Ma gynéco m'a alors fait faire des analyses complémentaires et on m'a trouvé une petite maladie gynécologique, une endométriose. Aprés la cinquième insémination, je me suis fait opérer…. Tout ça se passait l'an dernier, en juillet. Après l'opération, Séverine et moi, on est parties en vacances en Inde. Au retour, on a tenté une nouvelle insémination. Je suis retournée à Amsterdam en traînant les pieds . Je n'y croyais plus. Je pleurais dans le train, je pleurais encore en sortant de la clinique. Cette fois on n'a pas attendu le test urinaire, on a fait une prise de sang. C'était positif!

Aujourd'hui, je suis enceinte de 7 mois. Mon accouchement est prévu le 3 juillet 2007. Et on est sur un petit nuage . On a acheté des bodys, mais pas roses : rouges, verts, on aime les couleurs pétantes. On était persuadées que ce serait un garçon. Mais non c'est une fille. Dés la première échographie, elle était là : c'était notre fille ! Depuis, on est vraiment dans une histoire à trois. A la clinique où je suis allée m'inscrire, on m'a demandé: « Et le nom du papa ? ». J'ai dit: « il n'y a pas de papa. Il y a une deuxième maman. » On m'a répondu : « Ah ! Mais c'est super…. »

A 12 ans, notre fille pourra avoir des informations sur son géniteur. Ce qu'il fait. Qui il est. Quand elle aura 16 ans, elle pourra demander la levée complète de l'anonymat. Que se passera-t-il d'ici là, quand elle me demandera: « mais où est mon papa ? » . Je lui dirai: « c'est grâce a un monsieur trés généreux que tu existes. Tu es née d'un double désir, de notre désir à nous, tes deux mamans et de son désir à lui, ton géniteur…. » Elle va naître à ça comme nous on va naître comme mères. Toutes les trois, on va inventer notre vie.

Je ne fais pas un enfant seule, loin de là.

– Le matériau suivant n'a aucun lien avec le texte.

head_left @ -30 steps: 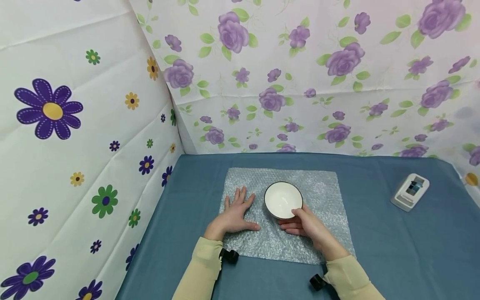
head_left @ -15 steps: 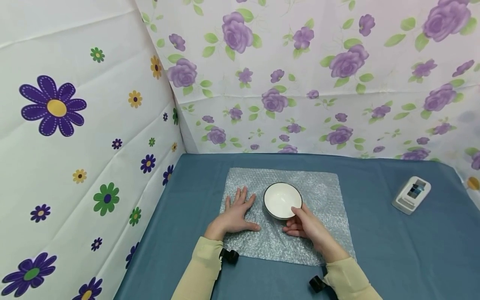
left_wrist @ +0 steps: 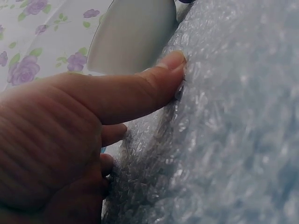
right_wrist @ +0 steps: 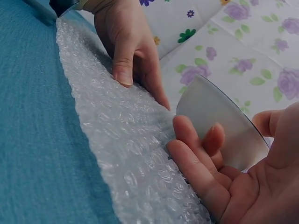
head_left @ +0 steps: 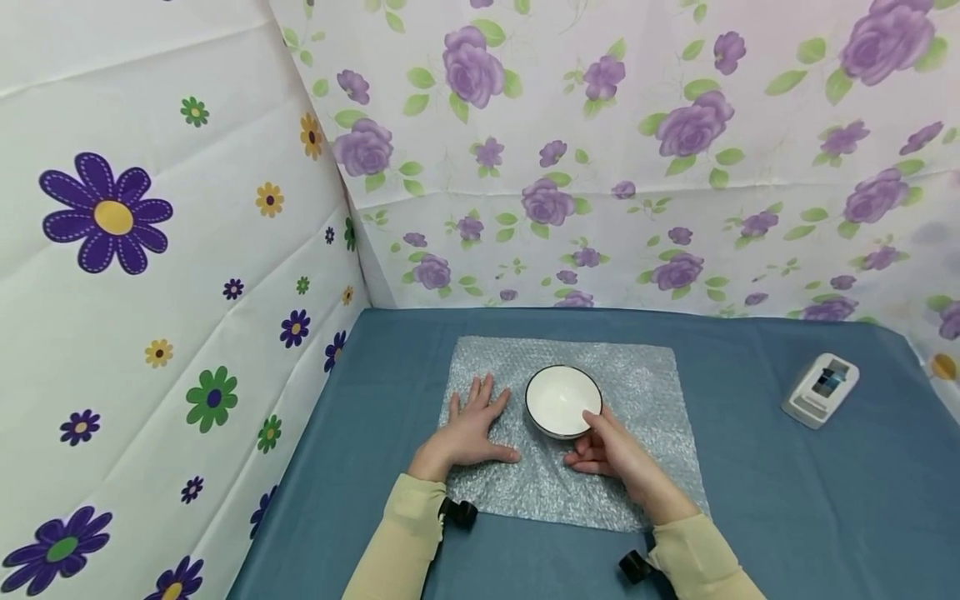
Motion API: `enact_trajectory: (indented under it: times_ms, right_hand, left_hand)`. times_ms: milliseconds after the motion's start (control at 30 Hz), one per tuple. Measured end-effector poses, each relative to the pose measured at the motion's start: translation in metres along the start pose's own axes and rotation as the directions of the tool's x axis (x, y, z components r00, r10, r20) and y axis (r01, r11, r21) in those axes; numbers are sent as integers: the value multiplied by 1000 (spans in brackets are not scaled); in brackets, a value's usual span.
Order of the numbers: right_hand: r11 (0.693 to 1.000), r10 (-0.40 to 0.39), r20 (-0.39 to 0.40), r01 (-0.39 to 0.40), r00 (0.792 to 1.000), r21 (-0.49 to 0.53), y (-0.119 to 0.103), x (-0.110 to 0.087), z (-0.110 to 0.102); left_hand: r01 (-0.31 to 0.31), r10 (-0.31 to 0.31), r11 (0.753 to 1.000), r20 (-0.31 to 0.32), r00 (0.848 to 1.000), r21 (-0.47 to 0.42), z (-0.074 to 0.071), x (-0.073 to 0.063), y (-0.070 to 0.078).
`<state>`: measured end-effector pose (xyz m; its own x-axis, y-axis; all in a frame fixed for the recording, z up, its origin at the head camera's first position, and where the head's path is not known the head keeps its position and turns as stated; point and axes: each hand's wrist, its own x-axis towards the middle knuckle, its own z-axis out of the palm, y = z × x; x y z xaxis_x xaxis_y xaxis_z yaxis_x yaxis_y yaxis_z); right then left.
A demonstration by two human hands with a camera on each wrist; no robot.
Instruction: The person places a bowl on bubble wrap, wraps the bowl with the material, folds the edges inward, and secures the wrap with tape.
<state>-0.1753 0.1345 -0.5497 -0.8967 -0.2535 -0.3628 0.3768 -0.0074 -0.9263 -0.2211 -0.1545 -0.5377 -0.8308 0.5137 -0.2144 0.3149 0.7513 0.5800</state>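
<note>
A white bowl (head_left: 562, 402) with a dark rim stands upright on a sheet of bubble wrap (head_left: 637, 375). My right hand (head_left: 615, 454) pinches the bowl's near right side, thumb over the rim and fingers against the outside. In the right wrist view the bowl (right_wrist: 210, 116) shows its pale outer wall beside those fingers. My left hand (head_left: 468, 433) rests spread on the left part of the bubble wrap, apart from the bowl. The left wrist view shows its thumb lying on the bubble wrap (left_wrist: 233, 116), with the bowl (left_wrist: 135, 37) beyond.
A white and grey device (head_left: 821, 390), perhaps a tape dispenser, sits at the right on the blue tablecloth (head_left: 757, 450). Flowered curtains (head_left: 525, 150) stand behind the table and along its left side.
The fingers of my right hand below the bowl have drawn back slightly to the right. The bowl has shifted very little, and my left hand has stayed in place.
</note>
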Motion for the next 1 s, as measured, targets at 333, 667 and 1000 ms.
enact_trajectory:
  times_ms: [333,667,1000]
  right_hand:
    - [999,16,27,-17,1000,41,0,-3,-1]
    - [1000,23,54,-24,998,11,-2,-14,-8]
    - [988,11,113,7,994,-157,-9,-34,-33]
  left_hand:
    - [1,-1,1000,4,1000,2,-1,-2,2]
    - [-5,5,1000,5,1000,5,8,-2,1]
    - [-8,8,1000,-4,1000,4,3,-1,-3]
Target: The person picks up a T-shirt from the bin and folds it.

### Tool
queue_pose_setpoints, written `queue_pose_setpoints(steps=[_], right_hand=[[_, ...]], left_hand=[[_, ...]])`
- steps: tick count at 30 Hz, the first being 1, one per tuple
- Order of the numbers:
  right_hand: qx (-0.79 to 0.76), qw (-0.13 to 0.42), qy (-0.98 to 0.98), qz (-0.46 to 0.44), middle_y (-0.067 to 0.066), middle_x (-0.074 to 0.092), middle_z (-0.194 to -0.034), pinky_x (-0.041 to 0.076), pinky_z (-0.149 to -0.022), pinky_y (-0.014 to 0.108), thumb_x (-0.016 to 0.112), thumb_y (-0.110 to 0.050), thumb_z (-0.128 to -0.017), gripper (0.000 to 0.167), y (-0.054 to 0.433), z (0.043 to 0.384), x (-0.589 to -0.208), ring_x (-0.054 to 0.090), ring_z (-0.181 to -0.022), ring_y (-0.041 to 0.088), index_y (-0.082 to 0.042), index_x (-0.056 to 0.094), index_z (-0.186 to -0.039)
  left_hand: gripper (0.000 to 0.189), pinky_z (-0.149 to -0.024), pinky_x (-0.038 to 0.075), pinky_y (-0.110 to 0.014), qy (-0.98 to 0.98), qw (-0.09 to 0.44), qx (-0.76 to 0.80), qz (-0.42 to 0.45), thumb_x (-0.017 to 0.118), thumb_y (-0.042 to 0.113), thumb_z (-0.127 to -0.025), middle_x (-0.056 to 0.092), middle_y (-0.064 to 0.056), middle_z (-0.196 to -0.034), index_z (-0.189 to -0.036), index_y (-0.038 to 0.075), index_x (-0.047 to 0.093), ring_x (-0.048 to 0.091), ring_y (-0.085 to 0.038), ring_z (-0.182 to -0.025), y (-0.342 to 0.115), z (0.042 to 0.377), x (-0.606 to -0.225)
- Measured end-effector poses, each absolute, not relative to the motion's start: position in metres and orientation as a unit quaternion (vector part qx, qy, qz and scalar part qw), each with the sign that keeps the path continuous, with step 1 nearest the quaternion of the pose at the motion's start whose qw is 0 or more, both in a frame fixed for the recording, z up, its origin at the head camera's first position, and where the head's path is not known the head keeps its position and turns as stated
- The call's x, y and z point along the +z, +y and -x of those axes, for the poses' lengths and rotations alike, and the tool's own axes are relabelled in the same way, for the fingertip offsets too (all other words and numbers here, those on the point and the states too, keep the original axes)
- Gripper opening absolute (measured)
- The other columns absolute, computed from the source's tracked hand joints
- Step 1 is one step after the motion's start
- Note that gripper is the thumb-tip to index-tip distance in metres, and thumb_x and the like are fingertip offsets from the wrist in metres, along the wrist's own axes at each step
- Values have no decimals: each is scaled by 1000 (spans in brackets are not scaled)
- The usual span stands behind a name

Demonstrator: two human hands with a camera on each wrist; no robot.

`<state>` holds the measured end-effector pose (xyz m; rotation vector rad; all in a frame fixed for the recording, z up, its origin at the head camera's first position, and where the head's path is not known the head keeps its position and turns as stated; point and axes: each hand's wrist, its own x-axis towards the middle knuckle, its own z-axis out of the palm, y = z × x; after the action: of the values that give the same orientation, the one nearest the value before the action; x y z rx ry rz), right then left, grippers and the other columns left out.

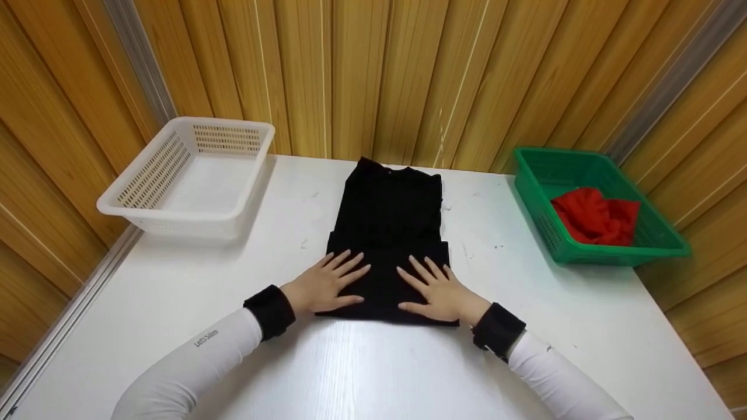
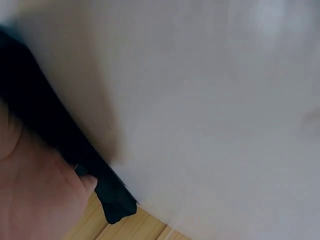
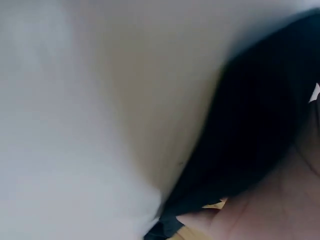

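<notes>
A black garment (image 1: 394, 204) lies on the white table with its near part folded up over itself, leaving a wider lower section. My left hand (image 1: 327, 283) rests on the left side of that folded section, fingers straight and spread. On the right side my right hand (image 1: 437, 291) lies the same way, palm down. Dark cloth (image 2: 55, 115) runs beside the palm in the left wrist view. The right wrist view has the black cloth (image 3: 250, 120) along the other palm, partly blurred.
A white plastic basket (image 1: 245, 192) stands at the back left. At the back right, a green basket (image 1: 543, 233) holds a red cloth (image 1: 598, 216). Wood-patterned panels (image 1: 362, 76) rise behind the white table (image 1: 373, 373) and along both sides.
</notes>
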<state>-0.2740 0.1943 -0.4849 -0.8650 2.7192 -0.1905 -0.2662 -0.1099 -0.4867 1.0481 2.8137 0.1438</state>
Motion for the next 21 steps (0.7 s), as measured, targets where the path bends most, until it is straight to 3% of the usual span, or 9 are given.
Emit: queue_pose_setpoints(steps=[9, 21], right_hand=[[-51, 114, 930, 345, 17, 23, -172, 30, -120, 69, 56, -63, -97, 82, 213, 245, -479, 26, -155, 51, -21, 31, -162], [12, 16, 922, 387, 20, 44, -160, 49, -111, 56, 61, -34, -101, 58, 216, 235, -482, 50, -141, 47, -17, 47, -155]], left_hand=[[75, -126, 29, -58, 923, 65, 55, -375, 51, 59, -101, 28, -13, -170, -161, 17, 35, 26, -40, -158, -117, 243, -480], [68, -113, 49, -52, 915, -14, -42, -400, 54, 51, -103, 43, -19, -162, -156, 11, 43, 47, -43, -146, -115, 237, -485]])
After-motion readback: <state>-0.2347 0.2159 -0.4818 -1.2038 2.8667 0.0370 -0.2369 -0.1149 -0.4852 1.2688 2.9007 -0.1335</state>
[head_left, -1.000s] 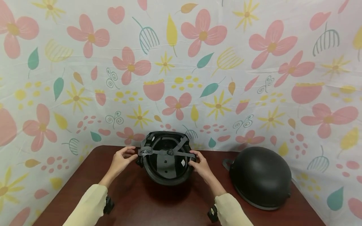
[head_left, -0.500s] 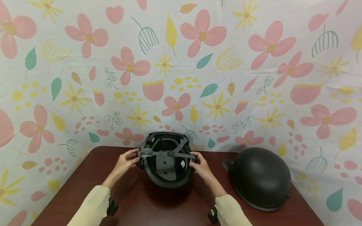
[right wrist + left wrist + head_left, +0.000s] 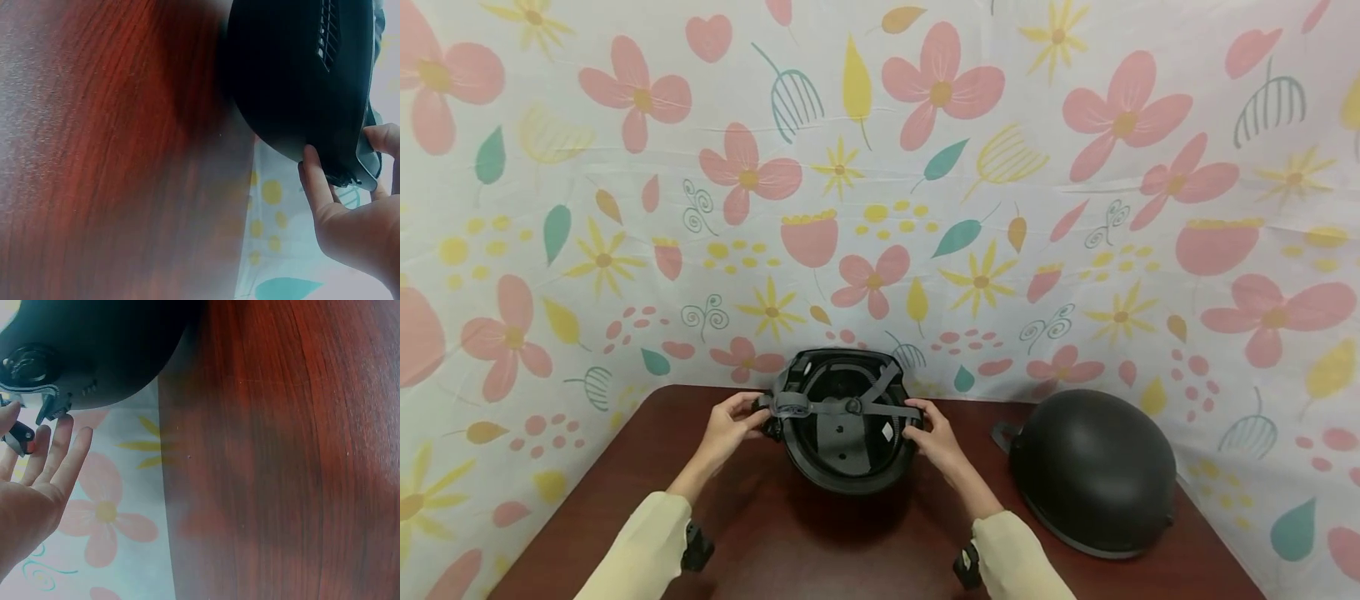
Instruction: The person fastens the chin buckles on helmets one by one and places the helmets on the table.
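Observation:
A black helmet point(image 3: 840, 482) rests on its crown at the back of the table, its hollow inside facing me. Across its opening runs a grey chin strap point(image 3: 827, 407), with a second strap slanting up to the right. My left hand point(image 3: 727, 429) pinches the strap's left end at the helmet's side. In the left wrist view, a small dark clip point(image 3: 20, 439) shows between thumb and fingers. My right hand point(image 3: 942, 439) grips the helmet's right edge, thumb inside and fingers along the outer shell point(image 3: 294, 94).
A second black helmet point(image 3: 1093, 475) lies dome up on the right of the dark red wooden table point(image 3: 850, 562), a grey strap loop point(image 3: 1002, 435) sticking out on its left. A flower-printed cloth point(image 3: 880, 208) hangs right behind the table's back edge.
My left hand's thumb and fingers, earlier spread at the helmet's left side, have closed on the strap's end and draw it slightly outward. The right hand keeps its hold.

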Action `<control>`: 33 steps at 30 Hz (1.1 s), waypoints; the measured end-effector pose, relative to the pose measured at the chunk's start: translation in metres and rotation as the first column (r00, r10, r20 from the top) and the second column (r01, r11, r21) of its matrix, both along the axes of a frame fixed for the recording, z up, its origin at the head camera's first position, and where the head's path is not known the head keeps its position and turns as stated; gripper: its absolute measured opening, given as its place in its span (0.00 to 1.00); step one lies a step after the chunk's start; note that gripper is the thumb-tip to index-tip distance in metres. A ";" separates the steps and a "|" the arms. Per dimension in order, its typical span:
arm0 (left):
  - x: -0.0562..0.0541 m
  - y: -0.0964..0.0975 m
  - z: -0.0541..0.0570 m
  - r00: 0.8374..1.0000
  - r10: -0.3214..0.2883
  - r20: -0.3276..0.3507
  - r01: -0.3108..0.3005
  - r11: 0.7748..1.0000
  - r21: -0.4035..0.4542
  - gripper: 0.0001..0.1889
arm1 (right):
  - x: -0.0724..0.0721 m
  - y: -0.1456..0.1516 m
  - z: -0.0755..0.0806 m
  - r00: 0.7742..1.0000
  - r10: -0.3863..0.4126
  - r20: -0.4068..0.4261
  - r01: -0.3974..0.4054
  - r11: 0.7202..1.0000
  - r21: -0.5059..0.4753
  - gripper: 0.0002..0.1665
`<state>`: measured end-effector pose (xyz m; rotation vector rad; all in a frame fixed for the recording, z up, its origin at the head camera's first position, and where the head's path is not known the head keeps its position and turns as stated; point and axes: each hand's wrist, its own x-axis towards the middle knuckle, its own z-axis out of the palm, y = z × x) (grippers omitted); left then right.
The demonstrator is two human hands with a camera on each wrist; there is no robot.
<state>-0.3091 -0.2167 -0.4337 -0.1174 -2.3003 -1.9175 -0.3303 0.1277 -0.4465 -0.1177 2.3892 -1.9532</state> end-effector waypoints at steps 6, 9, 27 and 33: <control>0.005 -0.007 0.005 0.998 0.062 0.025 -0.062 0.998 -0.002 0.23 | -0.001 -0.001 0.002 1.000 0.024 -0.001 -0.024 1.000 0.004 0.29; 0.006 -0.011 0.008 0.997 0.074 0.030 -0.074 0.997 -0.002 0.24 | -0.001 -0.002 0.004 1.000 0.028 -0.004 -0.028 1.000 0.009 0.30; 0.014 -0.022 0.022 0.998 0.068 0.006 -0.069 0.994 0.081 0.26 | -0.004 -0.011 0.017 0.998 0.023 -0.053 -0.014 0.988 0.151 0.29; 0.014 -0.022 0.023 0.997 0.073 0.000 -0.073 0.992 0.108 0.25 | -0.007 -0.015 0.023 0.996 0.036 -0.076 -0.022 0.985 0.174 0.29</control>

Avec Séverine, je donne à ma fille quelqu'un de magnifique! Je ne dis pas qu' on n'a pas besoin de père. Moi j'adore mon père, par exemple. Je dis simplement qu'on n'a pas forcément besoin d'un père à la maison. Ce qui ne veut pas dire qu' elle n' aura pas de référent masculin. Elle le trouvera ailleurs. Dans la société. Je n'ai aucune culpabilité là- dessus . Le problème c'est que Séverine , ma conjointe, la personne avec qui j'ai voulu avoir ce bébé n'aura aucun droit,elle, aucun statut. Sauf si la législation change.. Son implication dans l'éducation de cette enfant va être énorme. Elle sera son deuxième parent. Mais quelle reconnaissance sociale aura-telle?

Je suis allée à la mairie inscrire ma fille à la crèche. J'ai dit: « je vis avec une femme ». On m'a répondu: « on ne prend pas ça en compte. ». J'ai téléphoné aux allocations familiales. Là, on m'a dit que les cotisations seraient calculées sur nos deux salaires…. Autrement dit, je n'aurai pas droit à l'allocation de mère célibataire puisque je suis considérée comme vivant en couple par la CAF. Et Séverine n'aura pas droit au congé paternité puisqu'elle est une femme.

Ma mère est super heureuse. La maman de Severine attend elle aussi la naissance comme une future grand mère. Elle s'inquiète juste un peu: « Et si vous vous séparez ,et que je me suis attachée a cette enfant, alors je ne pourrais plus la voir ? » Avec Séverine , on la rassure. On lui dit que ça va bien se passer. Il y a des histoires d'homo parentalité qui se passent extrèmement mal mais d'autres où tout va super bien. C'est comme tout. C'est comme la vie. Tout dépend ce qu'on en fait. Et nous on est bien décidées à faire de notre vie quelque chose de génial!